“Somebody ought to tell us, right at the start of our lives, that we are dying. Then we might live life to the limit every minute of every day. Do it, I say, whatever you want to do, do it now.” — Michael Landon
Fear is such a powerful emotion. Gripping, clenching. I can feel it deep in the pit of my stomach. I stop, need to consider. Is this a moment I, quite literally, need to listen to my gut? Am I headed into something that is beyond my ability? Or instead, is this fear, this gnawing at my insides, just the by-product of doing something new?
I believe it’s just doing something new. I’ve felt this before. It’s stopped me at times. And other times, I walked through it.
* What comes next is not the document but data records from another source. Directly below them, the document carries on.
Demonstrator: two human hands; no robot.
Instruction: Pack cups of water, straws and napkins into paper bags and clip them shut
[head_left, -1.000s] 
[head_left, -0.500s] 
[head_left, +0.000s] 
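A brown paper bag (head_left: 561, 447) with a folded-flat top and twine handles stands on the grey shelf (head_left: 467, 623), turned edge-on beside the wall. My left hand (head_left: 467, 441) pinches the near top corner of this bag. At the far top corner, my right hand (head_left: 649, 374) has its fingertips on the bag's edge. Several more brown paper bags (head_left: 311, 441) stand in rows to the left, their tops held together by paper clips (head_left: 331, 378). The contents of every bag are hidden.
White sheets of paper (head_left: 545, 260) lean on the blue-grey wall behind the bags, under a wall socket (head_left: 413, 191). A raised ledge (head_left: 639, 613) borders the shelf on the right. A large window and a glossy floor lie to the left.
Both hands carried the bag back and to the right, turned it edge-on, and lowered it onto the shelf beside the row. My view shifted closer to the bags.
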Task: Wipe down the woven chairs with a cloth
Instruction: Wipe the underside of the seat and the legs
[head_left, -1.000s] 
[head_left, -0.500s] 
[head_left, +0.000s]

The one time I considered taking salsa lessons and turned back when I was a block away. That one time I went to a concert alone because it was a band I wanted to see.
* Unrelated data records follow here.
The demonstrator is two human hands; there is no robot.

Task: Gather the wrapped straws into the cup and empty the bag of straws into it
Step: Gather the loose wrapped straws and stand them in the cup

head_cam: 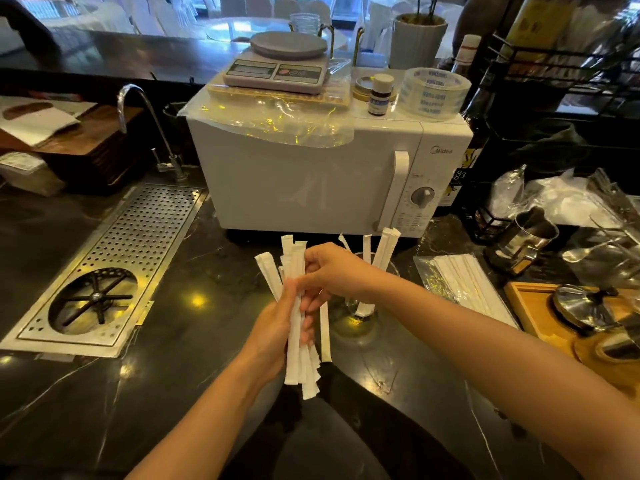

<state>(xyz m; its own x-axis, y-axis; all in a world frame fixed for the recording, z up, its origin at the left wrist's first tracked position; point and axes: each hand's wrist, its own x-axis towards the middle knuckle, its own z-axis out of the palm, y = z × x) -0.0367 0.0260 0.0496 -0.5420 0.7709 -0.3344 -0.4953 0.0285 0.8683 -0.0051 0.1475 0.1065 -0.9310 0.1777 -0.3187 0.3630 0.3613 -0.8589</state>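
Observation:
A bundle of white paper-wrapped straws (295, 337) stands roughly upright above the dark counter, held by both hands. My left hand (273, 327) grips its lower half. My right hand (332, 271) closes around its upper part. One loose wrapped straw (325, 336) lies on the counter just right of the bundle. Behind my right hand stands a clear glass cup (367, 306) with a few wrapped straws (384, 251) sticking out of it. A clear plastic bag of wrapped straws (460, 285) lies flat to the right of the cup.
A white microwave (311, 181) stands right behind the cup. A perforated metal rinser tray (104, 268) is set in the counter at left. A steel pitcher (526, 237) and a wooden tray (540, 317) with metal tools crowd the right.

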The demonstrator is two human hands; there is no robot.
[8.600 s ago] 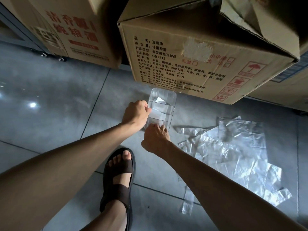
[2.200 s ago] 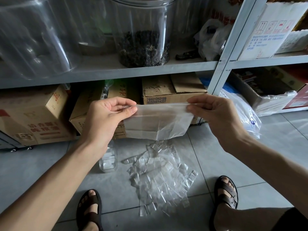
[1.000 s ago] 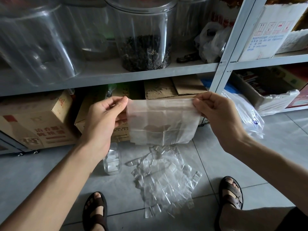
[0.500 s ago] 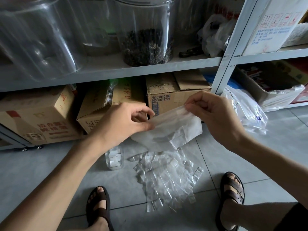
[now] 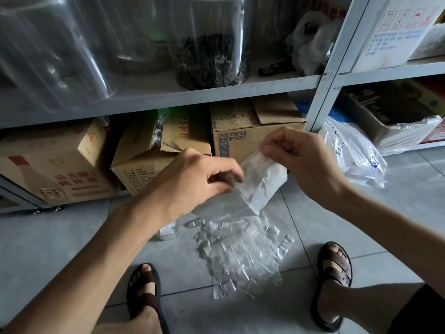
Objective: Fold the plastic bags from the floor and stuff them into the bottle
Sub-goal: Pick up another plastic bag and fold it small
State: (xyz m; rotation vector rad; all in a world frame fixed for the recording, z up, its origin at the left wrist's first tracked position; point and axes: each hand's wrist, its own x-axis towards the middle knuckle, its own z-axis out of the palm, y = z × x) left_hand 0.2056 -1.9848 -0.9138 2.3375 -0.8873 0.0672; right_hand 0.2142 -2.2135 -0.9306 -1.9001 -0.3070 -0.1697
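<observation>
1. A folded clear plastic bag is held in the air between both hands, in front of the lower shelf space; it hangs tilted, with its upper corner to the right and its lower end pointing down toward the floor
2. The bag's upper corner is pinched by the right hand between thumb and forefinger, the remaining fingers being loosely curled
3. The bag's left edge is pinched by the left hand, whose fingers are curled inward around it
4. A pile of clear plastic bags is spread on the tiled floor just below the held bag, between two feet in brown sandals
5. The bottle is seen on the floor just left of the pile; most of it is hidden behind the left forearm, so its contents cannot be told
6. Cardboard boxes are stored under a grey metal shelf, on which a clear jar with dark contents is placed
7. A printed plastic bag is seen lying on the floor to the right, beside the shelf upright
</observation>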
I don’t want to be alone, to go alone. But, I also don’t want to sit at home, waiting, not doing.
I stalled, only hitting ‘purchase’ two weeks ago. Unable to make up my mind, dragging my feet, no one place resonating for me. No one place feeling great because deep down inside, I didn’t want to go alone.
There were the obvious fears. What if something happens to my bike? I don’t know the first thing about bike repair. (Not true – I can probably change my tire. And I have a vague sense of those two screws on my dérailleur and what they do. But…. other than that… not so much). And the cougars. Largest population of mountain lions in North America? Vancouver island. Where I’m going.
I want someone with me, who can fix my bike – or if not fix it, be a problem solver with me, someone who can rescue me, who can keep me company.
But, at the same time, I want to go out there and find out… find out what happens when something doesn’t go exactly right, find out what happens when I feel scared. I crave that adventure, and I want to know that I am not just craving it as an idea – but really truly as a real live thing, to be deep in that moment.